By: Maximillian Boudreaux – (Original News Source: www.bnc.tv) – Dustin Young was inspired to become a doula after his sister suffered a miscarriage.
Young man from Carson, CA is creating a movement around getting men to assist Black women in having a successful labor.
Dustin Young was curious about the labor and delivery procedure since adolescence and decided to become a certified doula in adulthood.
“As I got older, I just kind of like look at women as gods essentially, which you guys are,” Young said.
Although Young works in a women centered universe, he is a single Black man and has no children yet. However, he does have three sisters, and his youngest sister was the catalyst behind him discovering doula as a career path. When she became pregnant while away at college, she got frustrated at her medical team’s lack of support. Ultimately, she had to deal with a difficult pregnancy in isolation.

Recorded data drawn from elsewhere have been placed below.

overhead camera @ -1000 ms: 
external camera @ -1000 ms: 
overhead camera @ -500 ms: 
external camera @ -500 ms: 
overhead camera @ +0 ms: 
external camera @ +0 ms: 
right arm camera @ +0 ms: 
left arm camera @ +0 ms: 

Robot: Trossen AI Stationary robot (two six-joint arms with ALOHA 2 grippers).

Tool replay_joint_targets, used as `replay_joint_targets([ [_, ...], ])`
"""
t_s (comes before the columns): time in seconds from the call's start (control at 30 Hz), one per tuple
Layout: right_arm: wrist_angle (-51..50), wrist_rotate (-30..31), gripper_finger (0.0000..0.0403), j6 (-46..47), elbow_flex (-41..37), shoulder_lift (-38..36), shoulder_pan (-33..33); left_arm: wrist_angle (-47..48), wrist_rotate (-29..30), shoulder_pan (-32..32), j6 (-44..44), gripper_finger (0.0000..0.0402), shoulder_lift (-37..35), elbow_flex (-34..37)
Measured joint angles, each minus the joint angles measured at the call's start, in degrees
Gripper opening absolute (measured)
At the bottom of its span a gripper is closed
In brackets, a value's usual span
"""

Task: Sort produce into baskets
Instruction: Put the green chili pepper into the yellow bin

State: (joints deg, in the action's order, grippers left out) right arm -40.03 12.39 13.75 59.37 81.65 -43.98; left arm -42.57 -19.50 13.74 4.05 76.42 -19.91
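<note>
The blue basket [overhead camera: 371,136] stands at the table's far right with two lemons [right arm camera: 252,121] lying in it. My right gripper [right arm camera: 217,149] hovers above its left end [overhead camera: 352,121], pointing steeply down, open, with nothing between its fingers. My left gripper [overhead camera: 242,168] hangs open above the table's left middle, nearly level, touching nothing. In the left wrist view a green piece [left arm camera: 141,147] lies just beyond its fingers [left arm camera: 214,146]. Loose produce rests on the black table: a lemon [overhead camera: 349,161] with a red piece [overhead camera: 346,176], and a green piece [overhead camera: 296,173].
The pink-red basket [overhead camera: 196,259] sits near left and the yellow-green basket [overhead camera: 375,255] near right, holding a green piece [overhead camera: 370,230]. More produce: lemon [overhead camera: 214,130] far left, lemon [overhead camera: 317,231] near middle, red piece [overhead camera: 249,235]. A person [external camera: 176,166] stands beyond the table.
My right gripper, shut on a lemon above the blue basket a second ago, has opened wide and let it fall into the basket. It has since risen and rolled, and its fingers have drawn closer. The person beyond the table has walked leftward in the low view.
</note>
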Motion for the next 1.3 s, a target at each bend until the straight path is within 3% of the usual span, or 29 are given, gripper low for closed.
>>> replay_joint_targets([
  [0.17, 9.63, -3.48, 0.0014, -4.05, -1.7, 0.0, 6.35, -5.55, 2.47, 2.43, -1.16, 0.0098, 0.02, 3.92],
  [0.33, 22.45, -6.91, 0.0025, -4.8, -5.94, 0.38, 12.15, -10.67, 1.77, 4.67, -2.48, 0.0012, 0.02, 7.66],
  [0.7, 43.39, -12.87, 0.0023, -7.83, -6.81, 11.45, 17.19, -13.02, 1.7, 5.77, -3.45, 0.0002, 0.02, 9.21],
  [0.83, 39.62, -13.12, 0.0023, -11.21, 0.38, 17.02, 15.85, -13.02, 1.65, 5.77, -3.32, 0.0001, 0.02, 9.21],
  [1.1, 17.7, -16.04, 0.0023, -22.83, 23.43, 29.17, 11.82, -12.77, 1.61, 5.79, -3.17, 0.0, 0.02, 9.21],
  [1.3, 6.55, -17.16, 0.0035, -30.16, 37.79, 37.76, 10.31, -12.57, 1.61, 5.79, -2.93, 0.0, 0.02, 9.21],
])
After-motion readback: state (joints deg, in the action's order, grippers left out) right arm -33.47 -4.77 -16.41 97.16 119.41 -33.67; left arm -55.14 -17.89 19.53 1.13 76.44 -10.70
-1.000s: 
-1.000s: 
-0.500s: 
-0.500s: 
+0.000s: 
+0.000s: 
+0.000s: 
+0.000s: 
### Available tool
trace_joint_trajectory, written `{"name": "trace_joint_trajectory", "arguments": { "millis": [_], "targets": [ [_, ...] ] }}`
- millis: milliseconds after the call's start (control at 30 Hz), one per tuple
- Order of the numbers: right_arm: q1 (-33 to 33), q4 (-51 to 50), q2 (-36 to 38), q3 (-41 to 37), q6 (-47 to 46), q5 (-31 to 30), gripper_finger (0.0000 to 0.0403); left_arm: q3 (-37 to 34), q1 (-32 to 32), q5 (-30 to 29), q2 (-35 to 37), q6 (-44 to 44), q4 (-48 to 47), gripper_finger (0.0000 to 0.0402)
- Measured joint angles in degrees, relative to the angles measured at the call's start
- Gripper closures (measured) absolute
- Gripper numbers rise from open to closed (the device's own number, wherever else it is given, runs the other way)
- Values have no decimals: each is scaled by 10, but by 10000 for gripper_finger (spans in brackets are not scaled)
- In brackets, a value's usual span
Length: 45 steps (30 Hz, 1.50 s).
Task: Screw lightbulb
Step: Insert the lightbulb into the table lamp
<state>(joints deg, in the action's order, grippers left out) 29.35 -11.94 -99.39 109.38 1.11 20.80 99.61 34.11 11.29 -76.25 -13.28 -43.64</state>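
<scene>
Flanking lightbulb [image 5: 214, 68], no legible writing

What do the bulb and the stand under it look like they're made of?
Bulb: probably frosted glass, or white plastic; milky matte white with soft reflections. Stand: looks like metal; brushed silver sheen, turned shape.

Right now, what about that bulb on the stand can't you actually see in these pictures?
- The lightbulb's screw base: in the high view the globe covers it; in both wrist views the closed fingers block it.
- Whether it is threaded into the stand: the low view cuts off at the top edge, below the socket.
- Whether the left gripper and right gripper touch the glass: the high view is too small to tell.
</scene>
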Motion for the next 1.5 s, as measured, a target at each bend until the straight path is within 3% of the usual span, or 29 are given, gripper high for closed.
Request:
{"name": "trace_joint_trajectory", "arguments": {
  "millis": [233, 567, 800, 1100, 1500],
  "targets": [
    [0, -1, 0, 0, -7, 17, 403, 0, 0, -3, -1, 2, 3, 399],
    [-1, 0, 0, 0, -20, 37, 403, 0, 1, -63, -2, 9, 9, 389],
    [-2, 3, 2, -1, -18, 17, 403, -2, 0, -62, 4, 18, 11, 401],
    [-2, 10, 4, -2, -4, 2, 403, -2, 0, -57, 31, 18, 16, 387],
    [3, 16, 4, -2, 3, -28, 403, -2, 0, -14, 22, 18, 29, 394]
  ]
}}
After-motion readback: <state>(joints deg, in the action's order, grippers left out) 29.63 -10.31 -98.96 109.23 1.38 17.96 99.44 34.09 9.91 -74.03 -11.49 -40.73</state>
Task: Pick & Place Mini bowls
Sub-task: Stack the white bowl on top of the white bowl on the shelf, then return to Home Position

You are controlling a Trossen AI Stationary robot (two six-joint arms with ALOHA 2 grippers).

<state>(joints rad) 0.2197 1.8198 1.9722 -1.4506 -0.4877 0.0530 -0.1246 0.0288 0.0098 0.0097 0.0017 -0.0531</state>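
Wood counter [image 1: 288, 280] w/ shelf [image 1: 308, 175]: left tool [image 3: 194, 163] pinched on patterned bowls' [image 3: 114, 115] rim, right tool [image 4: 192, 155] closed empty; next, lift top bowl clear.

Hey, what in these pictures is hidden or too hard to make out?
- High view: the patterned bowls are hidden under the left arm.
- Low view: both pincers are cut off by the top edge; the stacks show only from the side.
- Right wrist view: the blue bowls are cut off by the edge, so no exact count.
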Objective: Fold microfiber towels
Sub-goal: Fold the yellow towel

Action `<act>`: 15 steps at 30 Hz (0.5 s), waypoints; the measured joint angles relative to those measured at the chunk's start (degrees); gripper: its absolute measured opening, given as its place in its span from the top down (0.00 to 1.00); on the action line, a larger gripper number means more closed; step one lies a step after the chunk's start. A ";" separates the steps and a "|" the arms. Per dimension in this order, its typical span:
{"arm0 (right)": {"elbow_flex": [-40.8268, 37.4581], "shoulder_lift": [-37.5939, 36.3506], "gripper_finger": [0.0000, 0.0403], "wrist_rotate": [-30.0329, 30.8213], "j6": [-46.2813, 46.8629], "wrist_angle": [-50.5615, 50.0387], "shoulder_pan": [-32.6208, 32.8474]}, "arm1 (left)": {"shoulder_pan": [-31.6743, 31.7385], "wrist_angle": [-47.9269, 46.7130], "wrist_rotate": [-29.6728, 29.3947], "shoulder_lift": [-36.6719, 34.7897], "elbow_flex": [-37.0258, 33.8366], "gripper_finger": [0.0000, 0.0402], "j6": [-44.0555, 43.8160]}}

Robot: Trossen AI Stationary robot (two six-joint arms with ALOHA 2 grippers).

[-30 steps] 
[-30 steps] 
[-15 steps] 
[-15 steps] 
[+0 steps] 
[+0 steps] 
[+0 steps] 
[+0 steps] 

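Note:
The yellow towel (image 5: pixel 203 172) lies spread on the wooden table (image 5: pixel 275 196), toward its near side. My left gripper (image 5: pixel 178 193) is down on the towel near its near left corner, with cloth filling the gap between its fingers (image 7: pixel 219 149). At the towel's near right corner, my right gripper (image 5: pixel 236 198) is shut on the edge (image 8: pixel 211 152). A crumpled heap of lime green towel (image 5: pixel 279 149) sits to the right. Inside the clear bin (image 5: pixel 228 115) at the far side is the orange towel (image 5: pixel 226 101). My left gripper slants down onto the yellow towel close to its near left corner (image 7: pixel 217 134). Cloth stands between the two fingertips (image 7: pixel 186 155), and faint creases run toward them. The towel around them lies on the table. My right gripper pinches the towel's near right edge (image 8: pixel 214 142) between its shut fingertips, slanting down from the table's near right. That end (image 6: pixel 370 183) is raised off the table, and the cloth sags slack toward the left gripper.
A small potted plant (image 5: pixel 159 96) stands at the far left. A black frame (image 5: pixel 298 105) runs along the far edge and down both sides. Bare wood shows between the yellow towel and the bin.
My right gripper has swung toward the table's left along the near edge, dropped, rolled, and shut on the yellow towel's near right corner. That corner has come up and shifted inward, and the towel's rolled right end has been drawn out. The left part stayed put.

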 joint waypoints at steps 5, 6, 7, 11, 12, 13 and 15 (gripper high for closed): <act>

“Her fifth month, she went to the doctor and had some bad news. She found out the heartbeat stopped, and she had a still birth,” Young said.
When his sister discovered she was pregnant again a few years later, Young was determined to be there for her. He sought out a doula and trained to be a doula’s assistant. Young was able to assist his sister in her labor at home for hours until it was time to get her to a hospital where he was able to safely deliver his nephew. The cherry on top was that Young was allowed to cut the umbilical cord.
“I felt like I wanted to be there as much as possible and guide her through that process,” Young said.
Young currently has assisted in three births. Young was trained to be a doula at Kindred Space LA, where he continues to learn the best birthing practices. Kindred Space co-founder and doula Kimberly Durdin says men being part of the process is nothing new.
“Many people see a male obstetrician,” said Durdin. “In fact, there are more male obstetricians than there are female, but folks think it’s kind of unusual for a male to want to be a doula. But men in birth work is actually a part of history. In terms of African history, there were African midwives, also male midwives and we see that tradition came across the Atlantic.”
Young is bringing an old tradition back to the forefront, but has confessed his male friends made jokes about him being a dola.
“They start clowning me like, ‘That’s not for us. That’s not our space. What are you doing?’ But I’m like, ‘Technically it is, bro. The pregnancy process is two people,’” he said.
Making sure Black moms and their infants are safe during the delivery process is still an urgent public health issue. Young thinks men can play a pivotal role in reducing the high rate of Black mother mortality by being aware of the birthing procedures, and being a champion advocate for their partner.
“It’s like, how do I empower the men to be there and let them know like you are part of the process? “he said.